In 2001, the late Rolling Stones drummer Charlie Watts appeared on BBC Radio 4’s Desert Island Discs Series. On selecting Ralph Vaughan Williams’ ode to the British countryside ‘The Lark Ascending’ as one of his seven record choices, Watts mentioned the conductor sir Simon Rattle’s recent knighthood: “I’m glad you’ve got Nigel Kennedy playing it and not ‘Sir Simon’ as he’s called now, everyone is sir,” he said. Replying to Sue Lawley’s question as to whether he was expecting a knighthood of his own, Watts replied: “No thank you, it would be the death of us if we got recognised in those quarters”. However, Watts’ anti-establishment leanings clearly weren’t shared by Rolling Stones frontman Mick Jagger, who, just a year later, accepted an honorary knighthood, prompting much grumbling among the British people.

Like Watts, many still feel that the role of countercultural figures such as Jagger is to stand in opposition to the establishment club of sirs and dames, not to bow down to it. And yet there are countless other artists and musicians who have willingly accepted knighthoods. Is it right for them to do so, or is it their duty to remain beyond the reach of the Queen’s sword?

The root of the issue is that the British knighthood, unlike the French government’s Légion d’honneur, was never designed for the likes of Mick Jagger, Elton John, or Paul McCartney. Where the French have managed to imbue their medal with a reputation for rewarding cultural excellence, knighthoods still reek of the elitism of the establishment, and anyone who accepts one risks being associated with centuries of entitlement, colonial plundering, and royalist pomposity. There is, therefore, a long tradition of cultural figures turning down the queen’s honours. Paul Weller, John Lennon, David Bowie, even Roald Dahl – all of them rejected their knighthoods. Why?

Lennon’s decision was politically motivated in 1969, a time when he wrote a letter to the Queen that read: “I am returning my MBE as a protest against Britain’s involvement in the Nigeria-Biafra thing, against our support of America in Vietnam and against Cold Turkey slipping down the charts. With love. John Lennon of Bag”. In this way, Lennon was able to utilise his unwanted knighthood for political ends, making a bold statement about his nation’s involvement in foreign conflicts. Lennon clearly thought of himself as a bohemian and did everything he could to separate himself from the undoubtedly attractive prospect of joining a club made up of businessmen and newspaper owners.
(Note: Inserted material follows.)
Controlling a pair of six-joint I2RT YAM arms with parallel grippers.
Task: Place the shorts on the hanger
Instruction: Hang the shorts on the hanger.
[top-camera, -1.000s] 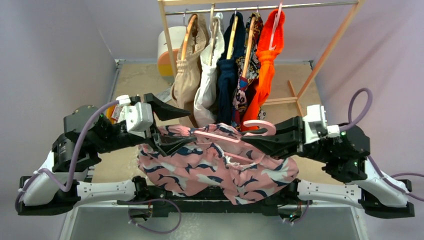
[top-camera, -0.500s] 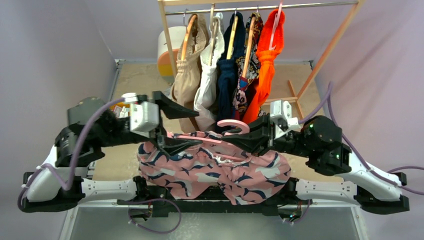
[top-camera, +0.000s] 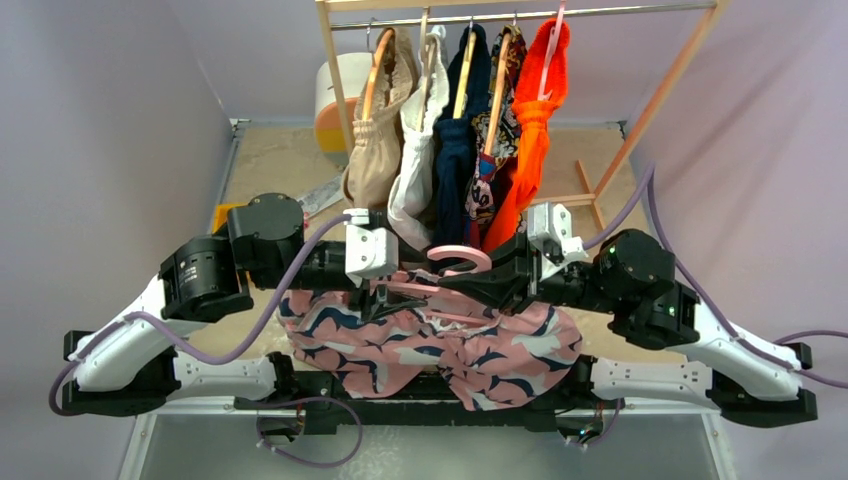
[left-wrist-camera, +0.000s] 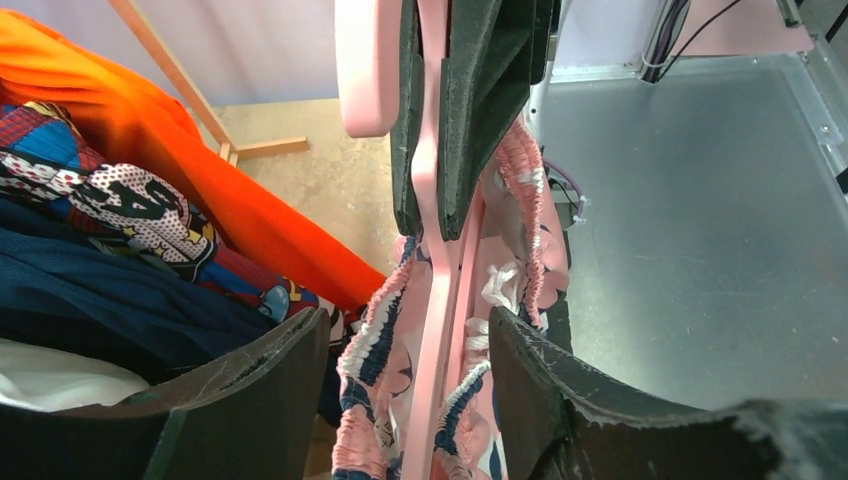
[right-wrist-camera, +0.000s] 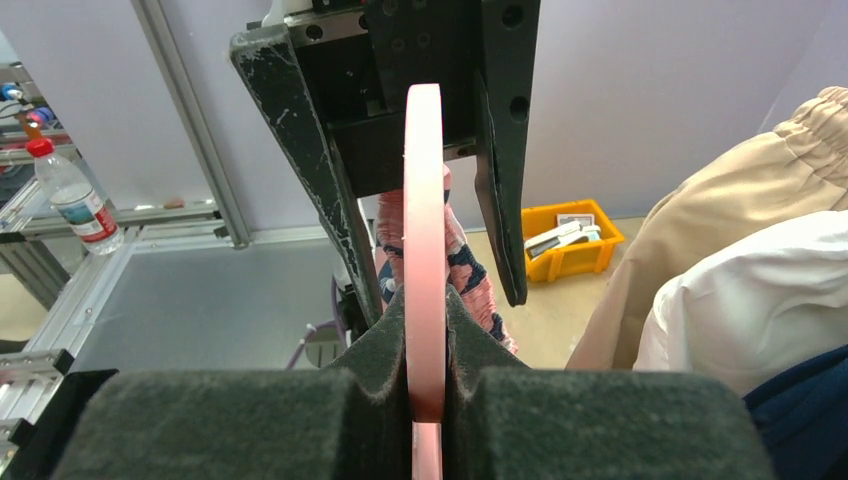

Mick Jagger, however, was never so radical. He certainly made a point of curating a countercultural persona, calling the Queen an “old witch”, but the ease with which he accepted his knighthood speaks to his inescapably middle-class worldview. While the Queen herself actively refused to knight Jagger in person, owing to her belief that was entirely unsuitable, Jagger clearly thought of himself as an innate part of British life and therefore worthy of the honour. It’s sort of unsurprising, therefore, that Tony Blair put Jagger forward for the award. Blair’s modus operandi was to turn British music into an arm of politics, using the likes of Oasis, The Rolling Stones, and The Beatles to build a new kind of English nationalism based on its chief cultural export, music. In accepting the Knighthood, Mik Jagger (however unknowingly) allowed himself to be used as a pawn in a game for which he didn’t know the rules.